Ya veis que con esta actitud la idea del comerciante es que siempre el coleccionista considere que ellos siempre están por encima y que siempre crea que para cuando el coleccionista va el comerciante ya ha vuelto. Cualquier cosa que haga o tenga el coleccionista, el comerciante lo va a echar por tierra. Da igual que la compra que le comenté al segundo vendedor fuese de 4.000 euros (estoy seguro de que el 80% de los aficionados nunca han gastado más de 4.000 euros en una sola compra), si hubiese sido de 40.000 él me hubiese dicho que pensaba que le iba a decir 500.000. Da igual que yo tenga una web de numismática, la suya es la primera, la que más visitas tiene y la mejor; y cuando es evidente que no es así lo desprecia diciendo que es “para gente que tiene tiempo” (como si atraer a 25.000 potenciales clientes al mes no mereciese parte de su tiempo).

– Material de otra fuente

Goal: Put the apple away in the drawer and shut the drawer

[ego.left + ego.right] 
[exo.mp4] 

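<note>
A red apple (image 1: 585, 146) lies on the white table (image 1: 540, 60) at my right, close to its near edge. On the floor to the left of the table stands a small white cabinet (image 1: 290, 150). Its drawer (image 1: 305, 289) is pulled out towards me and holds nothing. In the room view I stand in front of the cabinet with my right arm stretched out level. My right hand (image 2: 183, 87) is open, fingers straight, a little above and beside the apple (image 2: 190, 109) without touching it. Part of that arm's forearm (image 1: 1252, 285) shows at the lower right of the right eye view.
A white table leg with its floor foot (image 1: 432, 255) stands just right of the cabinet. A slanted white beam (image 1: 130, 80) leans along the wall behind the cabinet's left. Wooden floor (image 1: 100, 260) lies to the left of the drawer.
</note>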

El caso del tercer vendedor es diferente porque es el típico carero en busca de novatos a los que clavarles. Como sabe que no tiene razón no le queda otra que acudir al argumento ad hominem (en este caso aprovechando que soy joven) para que el resto de clientes no se den cuenta de qué clase de vendedor es. Cualquier persona que tenga una opinión propia no le interesa, sólo quiere a clientes ignorantes para poder engañarlos fácilmente. A esa gente mejor ni acercarse.